Leaders tend to dislike people challenging their authority, especially in times of stress. I knew that but I still couldn’t resist needling them.
“At this moment I am forced to assume that the conditions here are the result of a scheme enacted by your mentor. Can you give me a reason I should not proceed under that assumption.” Lt. Mara said.
“Nope.” I said.
“Just like that? You’re not denying it at all?” she asked.
“There’s no point in denying it. I know she didn’t but as far as you’re concerned you have no idea what her capabilities or motivations are. Doesn’t matter what I say, if you’ve already made up your mind.” I said.
“Actually, she hasn’t made up her mind yet. Not completely.” Master Raychelle said to me telepathically.
“I thought you said this spell was compromised by some mentalist.” I asked her, replying on the psychic link that she’d forged to me at the start of this mess.
“It is, but the prison is shielded, so our eavesdropper won’t be able to listen in.” she said. “I need you to stay with the soldiers. Help them reach the commander’s office safely. I will join you there or at the teleport circle depending on what I find.”
“What are you looking for?” I asked.
“Not what. Who.” she said. “Whoever summoned the Bone Stealers wasn’t targeting us, not directly.”
“What do you mean?” I asked.
“The Bone Stealers are nasty but they wouldn’t have been able to kill me alone, much less the two of us and a squad of armed soldiers. So therefor, they weren’t summoned here to kill us.
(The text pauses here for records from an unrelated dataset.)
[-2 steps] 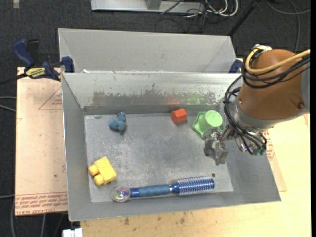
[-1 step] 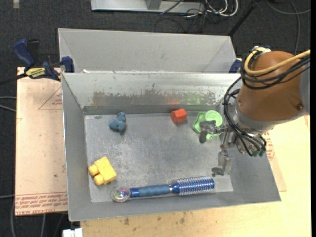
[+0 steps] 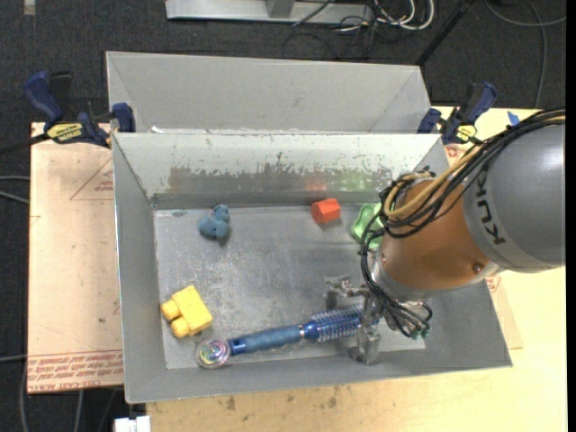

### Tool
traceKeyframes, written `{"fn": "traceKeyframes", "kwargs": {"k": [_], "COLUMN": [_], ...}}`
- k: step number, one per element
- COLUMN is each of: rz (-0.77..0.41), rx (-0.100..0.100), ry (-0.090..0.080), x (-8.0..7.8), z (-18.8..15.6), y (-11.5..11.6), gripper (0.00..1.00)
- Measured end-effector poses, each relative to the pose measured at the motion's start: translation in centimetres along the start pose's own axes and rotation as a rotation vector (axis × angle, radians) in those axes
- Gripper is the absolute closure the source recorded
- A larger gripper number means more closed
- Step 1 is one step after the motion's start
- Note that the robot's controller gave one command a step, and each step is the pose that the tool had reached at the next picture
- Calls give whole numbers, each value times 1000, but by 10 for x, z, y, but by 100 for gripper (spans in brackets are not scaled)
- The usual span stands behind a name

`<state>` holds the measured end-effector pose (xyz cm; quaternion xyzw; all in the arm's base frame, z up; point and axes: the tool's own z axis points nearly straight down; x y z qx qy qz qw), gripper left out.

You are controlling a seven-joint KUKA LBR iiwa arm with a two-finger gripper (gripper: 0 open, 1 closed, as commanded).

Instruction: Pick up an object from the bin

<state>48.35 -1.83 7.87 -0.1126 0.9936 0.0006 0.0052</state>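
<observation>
Gripper (image 3: 353, 319) sits low at the bristle head of a blue brush (image 3: 288, 334) that lies along the near wall of the bin (image 3: 270, 151). Its handle runs away from the arm to a round, swirl-patterned knob. The gripper stands wide: one of its metal fingers (image 3: 340, 286) shows on the far side of the brush head and the other on the near side, with the bristles between them. As far as the view tells, they have not closed on the head.

Beyond the brush's knob end, just beside it, lies a yellow block (image 3: 186, 311). Well beyond the brush, by the far wall, are a blue lump (image 3: 215, 223) and an orange cube (image 3: 327, 211). A green thing (image 3: 364, 219) lies beyond the brush head, half hidden by the arm.

To close well, the fingers should meet the solid back of the head, or the neck just beside it, rather than the springy bristles, which would likely give and let the brush roll. They should go low enough to get under its widest part and stay square across its length. The long handle will probably droop when raised, so a firm squeeze and a straight lift, clear of the near wall, look wise
</observation>
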Motion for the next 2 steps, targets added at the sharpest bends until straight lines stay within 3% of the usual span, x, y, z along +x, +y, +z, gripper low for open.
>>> {"fn": "traceKeyframes", "kwargs": {"k": [1,2], "rz": [-1,-14], "rx": [-1,2], "ry": [8,0], "x": [2,-20], "z": [-1,-125], "y": [0,13], "gripper": [100,100]}}
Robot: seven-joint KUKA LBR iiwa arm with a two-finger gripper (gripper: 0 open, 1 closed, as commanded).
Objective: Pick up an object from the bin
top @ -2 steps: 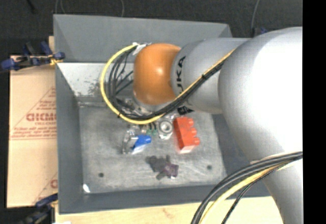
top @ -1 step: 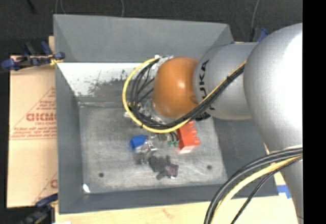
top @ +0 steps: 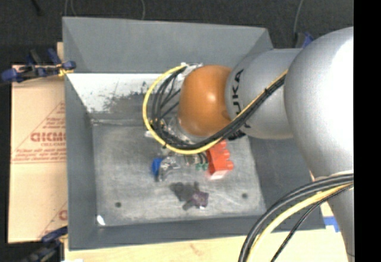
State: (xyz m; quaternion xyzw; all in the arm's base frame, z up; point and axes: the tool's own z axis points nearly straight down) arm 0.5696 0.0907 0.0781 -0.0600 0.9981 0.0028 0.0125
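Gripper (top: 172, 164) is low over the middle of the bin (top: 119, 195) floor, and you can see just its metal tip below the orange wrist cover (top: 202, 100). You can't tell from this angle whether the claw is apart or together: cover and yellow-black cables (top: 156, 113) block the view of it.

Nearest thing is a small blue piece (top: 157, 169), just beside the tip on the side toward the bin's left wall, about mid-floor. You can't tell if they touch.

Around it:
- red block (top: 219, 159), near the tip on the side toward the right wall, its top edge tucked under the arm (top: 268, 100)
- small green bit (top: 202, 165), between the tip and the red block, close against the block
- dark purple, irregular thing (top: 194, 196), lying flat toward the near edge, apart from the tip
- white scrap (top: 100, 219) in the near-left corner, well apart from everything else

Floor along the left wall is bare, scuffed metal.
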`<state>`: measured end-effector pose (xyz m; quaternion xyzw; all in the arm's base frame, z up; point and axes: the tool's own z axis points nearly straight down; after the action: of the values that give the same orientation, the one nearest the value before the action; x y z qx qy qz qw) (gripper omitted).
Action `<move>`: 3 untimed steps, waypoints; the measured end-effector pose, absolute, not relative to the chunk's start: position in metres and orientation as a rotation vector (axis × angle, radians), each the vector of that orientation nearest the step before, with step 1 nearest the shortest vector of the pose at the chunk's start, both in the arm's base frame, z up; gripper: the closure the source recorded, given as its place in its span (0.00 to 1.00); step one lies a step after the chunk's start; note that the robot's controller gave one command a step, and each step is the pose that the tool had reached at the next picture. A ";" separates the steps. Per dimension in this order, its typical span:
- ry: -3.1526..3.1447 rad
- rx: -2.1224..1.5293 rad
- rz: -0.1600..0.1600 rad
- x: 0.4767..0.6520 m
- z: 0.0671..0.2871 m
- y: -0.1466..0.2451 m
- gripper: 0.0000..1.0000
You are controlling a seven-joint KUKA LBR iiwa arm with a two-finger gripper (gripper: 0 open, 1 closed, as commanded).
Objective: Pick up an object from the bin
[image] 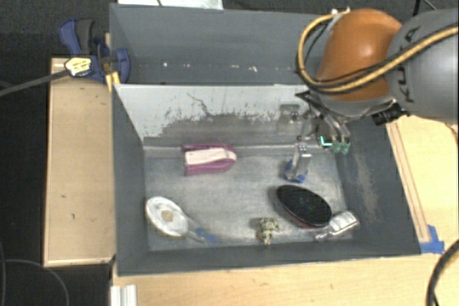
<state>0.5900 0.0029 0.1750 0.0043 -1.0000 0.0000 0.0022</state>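
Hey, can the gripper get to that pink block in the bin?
Probably yes: the pink block lies alone on the bare bin floor, nothing on it, and the gripper hangs further right in the view.

The robot's grey arm [430,61] is cut off by the right edge. Its rounded orange cover [358,46] hides the far right corner of the grey metal bin [215,39]. Below the tool [304,154], a small blue thing [294,170] is too blurred to name, and whether the two touch cannot be told. A tiny olive-gold lump [267,228] by the near wall is too small to identify.
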 end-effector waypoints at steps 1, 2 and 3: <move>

They were meant to silence someone before we could speak to them.” Master Raychelle said.
“Who?” I asked.
“General Kep Vex, I believe. Also known as the Bloody Tide.” she said.
I’d never heard of the guy, but it wasn’t that surprising. Up until a few days ago, I’d never head of the Exxion system either.
“Sounds like a nice guy.” I said.
“He’s a traitor to both the humans and Garjaracks and a war criminal. The Hellsreach Council has had him incarcerated for thirty years, since well before the time when the system joined the Crystal Empire.” she said.
“You think he knows something from the bad old days? Something someone is willing to go to this much trouble to keep us from finding out about?” I asked.
“I didn’t until we got here, now I’m fairly sure.” she said.
“And the chance that he’s still alive?” I asked.
“Minimal. Bone Stealers are thorough and he’s not young anymore.”
“I thought you said age brought experience?” I said. Master Raychelle was old enough to be my grandmother and then some. Despite that I was under no delusions how a fight between us would go, even without anima casting. Just on pure skill, she could beat me like a rag doll if we ever got into a serious fight.
“Not all experiences are good ones.” she replied.
“So why look for him?” I asked.
“There is a chance he’s still alive, or that others are. Whatever their crimes, the people here don’t deserve to be recycled into monster parts. If I’m too late for General Vex, I may still be able to find notes or a memoir of his.” she said.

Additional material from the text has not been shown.